Con el fin de evitar un error en nuestra comprensión del amor de Dios que pueda resultar perjudicial, tenemos que seguir avanzando y demostrar que en el Hijo de Dios habita la plenitud de la deidad.
Cualquier persona podría estar de acuerdo con la afirmación de que Dios se deleita en su Hijo y no obstante cometer, luego, el error de creer que el Hijo es sólo un hombre extraordinariamente santo a quien el Padre adoptó porque se complacía mucho en él. La iglesia desde épocas tempranas ha sabido distinguir la verdadera fe bíblica de las otras formas de enseñanzas derivadas del “adopcionismo”, como sucedió en el siglo II.
Colosenses 2.9 nos provee otro ángulo desde donde mirar la cosa: «Toda la plenitud de la divinidad habita en forma corporal en Cristo». El Hijo de Dios no es meramente un hombre fiel y santo. Él tiene la plenitud de la deidad. Dios no buscó un hombre santo que pudiera convertirse en un ser divino, si se lo dotaba de deidad. Más bien, «el Verbo se hizo hombre» mediante el acto de la encarnación (Juan 1.14). Dios busco una mujer fiel y humilde, y a través del nacimiento virginal, unió la plenitud de su deidad con un niño que él mismo engendró. «-¿Cómo podrá suceder esto -le preguntó María al ángel-, puesto que soy virgen? -El Espíritu Santo vendrá sobre ti, y el poder del Altísimo te cubrirá con su sombra. Así que al santo niño que va a nacer lo llamarán Hijo de Dios» (Lucas 1.34-5).
Dios no tomó a un hombre y lo convirtió en deidad. Él cubrió a la plenitud de la deidad con la naturaleza humana nacida de una virgen; es Jesús de Nazaret, el Hijo de Dios, el Dios hecho Hombre, en quien «toda la plenitud de la deidad habita en forma corporal». Por eso los amigos y los enemigos de Jesús quedaban una y otra vez atónitos ante lo que él hacía y decía. Caminaba por las calles; parecía ser como cualquier otro, pero de repente se daba vuelta y decía algo como: «Antes que Abraham fuese, yo soy». O, «Si me han visto, han visto al Padre». O, como señaló con toda tranquilidad luego de ser acusado de blasfemia: «El Hijo del Hombre tiene autoridad en la tierra para perdonar pecados». A los muertos podía simplemente decirles: «Ven», o «Levántate». Y obedecían. A las tormentas que se producían en el mar les ordenaba: «Calla». Y a un trozo de pan le mandaba: «Multiplícate». Y todo era hecho al instante.
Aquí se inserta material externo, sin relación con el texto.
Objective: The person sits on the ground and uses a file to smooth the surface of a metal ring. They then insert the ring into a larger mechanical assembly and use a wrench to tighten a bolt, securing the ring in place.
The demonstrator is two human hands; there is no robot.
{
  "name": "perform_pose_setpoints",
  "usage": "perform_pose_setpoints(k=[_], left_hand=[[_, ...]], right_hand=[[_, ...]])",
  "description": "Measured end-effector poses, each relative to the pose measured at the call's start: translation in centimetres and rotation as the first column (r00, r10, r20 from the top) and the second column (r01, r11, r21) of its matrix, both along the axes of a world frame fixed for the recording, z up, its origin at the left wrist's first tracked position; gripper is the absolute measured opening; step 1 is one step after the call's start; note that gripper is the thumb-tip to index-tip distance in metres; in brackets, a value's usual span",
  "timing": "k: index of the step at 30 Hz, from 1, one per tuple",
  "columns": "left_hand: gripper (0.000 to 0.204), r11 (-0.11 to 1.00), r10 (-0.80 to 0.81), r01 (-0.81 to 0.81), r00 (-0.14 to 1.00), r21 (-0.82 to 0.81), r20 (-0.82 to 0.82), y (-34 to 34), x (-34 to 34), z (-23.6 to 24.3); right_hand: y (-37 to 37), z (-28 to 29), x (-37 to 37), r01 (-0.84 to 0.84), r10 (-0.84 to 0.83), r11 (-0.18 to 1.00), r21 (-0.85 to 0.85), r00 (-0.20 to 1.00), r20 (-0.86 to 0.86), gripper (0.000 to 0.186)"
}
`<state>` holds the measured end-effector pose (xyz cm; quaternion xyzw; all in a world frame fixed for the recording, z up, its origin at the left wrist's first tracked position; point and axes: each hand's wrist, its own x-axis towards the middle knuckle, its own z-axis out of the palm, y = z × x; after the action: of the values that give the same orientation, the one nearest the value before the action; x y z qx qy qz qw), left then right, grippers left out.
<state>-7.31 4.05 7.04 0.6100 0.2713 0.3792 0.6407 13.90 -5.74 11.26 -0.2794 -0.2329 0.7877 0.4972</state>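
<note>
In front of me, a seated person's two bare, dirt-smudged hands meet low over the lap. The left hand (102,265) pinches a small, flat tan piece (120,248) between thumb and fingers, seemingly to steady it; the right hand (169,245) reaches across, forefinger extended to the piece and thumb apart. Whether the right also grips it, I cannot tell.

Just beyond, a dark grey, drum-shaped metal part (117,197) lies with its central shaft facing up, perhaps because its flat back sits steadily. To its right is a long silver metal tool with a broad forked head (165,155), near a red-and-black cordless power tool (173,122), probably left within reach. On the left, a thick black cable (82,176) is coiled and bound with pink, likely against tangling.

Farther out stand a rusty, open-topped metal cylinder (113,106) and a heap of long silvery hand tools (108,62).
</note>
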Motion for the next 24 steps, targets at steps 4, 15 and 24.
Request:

En respuesta a la pregunta del sumo sacerdote «¿Eres el Cristo, el Hijo de Dios?», respondió: «Tú lo has dicho... De ahora en adelante verán ustedes al Hijo del hombre sentado a la derecha del Todopoderoso, y viniendo en las nubes del cielo». Ningún hombre jamás había hablado así. Ningún hombre jamás había vivido y amado como lo hizo Jesús. Porque en este hombre, Dios mismo había hecho habitar corporalmente toda la plenitud de la deidad. Y Dios hizo esto con todo su corazón. Fue su deleite hacer que el Verbo se encarnara.
En una versión inglesa de Colosenses 1.19 dice: «En él toda la plenitud (de la deidad) se deleitó en habitar». Esta traducción parece decir que «la plenitud» se deleitaba. Esto es una declaración improbable, ya que las personas son las que suelen deleitarse y no las cosas abstractas como «la plenitud». La NVI se aproxima más al sentido cuando lo parafrasea de esta forma: «Porque a Dios le agradó habitar en él con toda su plenitud»." En otras palabras, era el deleite de Dios hacer esto.
Hemos visto que Dios amó a su Hijo desde antes de la fundación del mundo (Juan 17.24), y que asimismo lo amó en su estado de encarnación (Juan 10.17). Ahora vemos que cuando Dios el Padre y Dios el Hijo se comprometieron a unir la deidad y la humanidad en la persona de Jesús, el Padre se regocijó en eso. Se deleitó en la disposición que mostró el Hijo de redimir al mundo. Como resultado dice: «Agradó a Dios que en él habitase toda plenitud».